BY JELANI GRANT
After a seven year hiatus, a seasoned former world champion began training for the 2013 National Boxing Authority Middleweight championship. “I’d always said to myself that I could be the best in this country in my 40’s”, Fitzroy Vanderpool said. “Watching some of the fighters on TV, I said…the first thing to go in a fighter is his speed, but my speed hadn’t gone anywhere, I said, “Man I’m still fast, I got this, let me give it a go””.
Roberto McLellan was the young and talented fighter that stood in Vanderpool’s way of the title. Before he could be considered eligible to fight, he was taken through a number of physical and medical tests to ensure he was able. “My last three fights, when I retired, were TKOs.” When Vanderpool decided he was ready to return to boxing, he said the commissioner required him to get a cat scan, an electroencephalography (EEG), an electrocardiogram (EKG), a neuropsychometric assessment and then spar with four boxers in twelve rounds before he could be cleared to fight. “I never even did that when I was a world champ, getting ready to fight…but I said, no problem, I’ll do it.” After jumping through hoops, he was ready to go the full ten rounds with McLellan who was seventeen years younger. However, Vanderpool’s victory placed him in the history books as the oldest fighter to win a professional boxing title.
Those definitive moments would be an incredible highlight to end Vanderpool’s boxing career and a continuation of ‘The Whip’ legend. Vanderpool was inducted into the Ontario Boxing Hall of Fame at the Hansa Haus Hall. His high spirited personality throughout the ceremony as well as his legendary list of accomplishments inside and outside of the ring proved it was his time to be recognized as a boxing legend. “It’s a pleasure. I’m really humbled to be accepted as one of the nominees and to be inducted into the Hall of Fame…I was determined to be there,” Vanderpool told Toronto Caribbean. “It’s not what I’ve done in the ring, its what I do outside the ring. Visiting kids in hospitals, running camps, running the gym…so give me a little respect”.
‘The Whip’ had already become an icon before returning to the ring to win the National Boxing Authority Middleweight title in 2013. “If my speed had gone, I would’ve said no because that’s the first thing to go in a fighter and you gotta be quick with the young guys cause this is a young guys sport.”
Before his return though, Vanderpool’s boxing legacy included the 1996 Canadian Professional Boxing Federation championship, the 1997 World Boxing Federation Intercontinental championship, the 1998 World Boxing Council Welterweight Fecarbox championship, the 1999 World Boxing Federation Superwelterweight World championship and the 2002 World Boxing Council Superwelterweight Fecarbox championship.
SportFitz, founded by Vanderpool, is aiming to become the new era of concussion reduction technology by reducing the potential long-term affects of concussions for athletes all around the world.
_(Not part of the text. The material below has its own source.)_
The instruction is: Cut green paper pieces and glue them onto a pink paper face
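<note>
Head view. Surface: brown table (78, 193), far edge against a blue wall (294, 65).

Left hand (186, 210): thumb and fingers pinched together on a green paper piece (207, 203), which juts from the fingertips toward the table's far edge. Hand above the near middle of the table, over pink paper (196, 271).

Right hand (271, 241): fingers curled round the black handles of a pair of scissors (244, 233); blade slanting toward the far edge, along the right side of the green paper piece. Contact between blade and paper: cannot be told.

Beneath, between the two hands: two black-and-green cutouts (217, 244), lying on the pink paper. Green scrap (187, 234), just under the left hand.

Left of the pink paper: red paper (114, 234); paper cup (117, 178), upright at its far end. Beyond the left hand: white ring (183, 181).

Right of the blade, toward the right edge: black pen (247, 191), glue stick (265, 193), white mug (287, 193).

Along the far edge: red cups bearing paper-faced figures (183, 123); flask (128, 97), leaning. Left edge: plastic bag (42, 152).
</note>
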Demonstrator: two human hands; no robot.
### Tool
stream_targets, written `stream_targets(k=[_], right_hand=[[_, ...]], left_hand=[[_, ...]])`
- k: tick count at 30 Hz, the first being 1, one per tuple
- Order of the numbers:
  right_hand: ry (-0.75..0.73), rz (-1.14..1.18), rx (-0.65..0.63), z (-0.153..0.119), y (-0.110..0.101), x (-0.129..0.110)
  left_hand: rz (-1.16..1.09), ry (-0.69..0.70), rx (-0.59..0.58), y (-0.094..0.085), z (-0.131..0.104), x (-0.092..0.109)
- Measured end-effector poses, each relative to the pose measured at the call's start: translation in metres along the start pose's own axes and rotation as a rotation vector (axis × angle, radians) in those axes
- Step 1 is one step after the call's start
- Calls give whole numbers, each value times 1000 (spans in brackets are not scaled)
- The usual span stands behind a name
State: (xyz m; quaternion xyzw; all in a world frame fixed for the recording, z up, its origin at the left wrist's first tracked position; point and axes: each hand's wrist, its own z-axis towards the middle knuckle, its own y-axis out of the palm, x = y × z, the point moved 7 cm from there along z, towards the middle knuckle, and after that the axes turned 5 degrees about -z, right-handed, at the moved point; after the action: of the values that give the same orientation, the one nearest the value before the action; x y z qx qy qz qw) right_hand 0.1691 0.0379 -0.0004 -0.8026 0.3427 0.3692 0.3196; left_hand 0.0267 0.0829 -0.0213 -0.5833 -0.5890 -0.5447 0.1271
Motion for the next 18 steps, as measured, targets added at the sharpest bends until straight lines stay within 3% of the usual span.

The technology is designed to detect concussion symptoms in real time so an athlete who suffers a head injury during a game can quickly determine if they are fit to continue. “We have sensors in the equipment where it will detect that hit coming down and it can be detected on a tap or wherever it is so you can know if someone got hit with a certain velocity, how hard they’re hit and maybe keep them from going in the ring again.”
Though boxing is considered one of the most popular and physically demanding sports, before this new equipment, fighters could only rely on coach and referee decisions as well as their own intuition. This raised health concerns as concussion symptoms can take several hours to present themselves. The Saskatchewan Brain Injury Association classifies concussions as a brain injury that can cause confusion or temporary incapacity after taking a hit to the skull. Though concussions are not life threatening, they can potentially lead to long term effects to the brain. SportFitz technology would reduce the number of undiagnosed concussions, making strenuous sports like boxing safer for their athletes.
In addition to being the author of the book, ‘The Whip’ and producing the documentary, ‘With Hope It’s Possible’, the Three Division Professional Boxing Champion is contributing to the development of aspiring fighters with The Whip Boxing Academy, founded by Vanderpool, as well as summer camps for youth 8-14 years old. “It’s boxing and fitness. Last year I had ‘Summer Camp with the Champ’. We sent six kids to a five day camp with me.” “I’m not a big Tim Hortons, I’m a little me but I’m doing big things for these kids.”
Located in Waterloo, Ontario, Vanderpool’s boxing academy is the only gym in the Tri Cities with a World Champion as coach and head facilitator of its boxing program. “I had given [opening another boxing academy] some thought…It’s a possible thing in the distant future.” Until then, Vanderpool continues to train with young fighters while working on a system that will contribute to the healthcare of boxers in the future.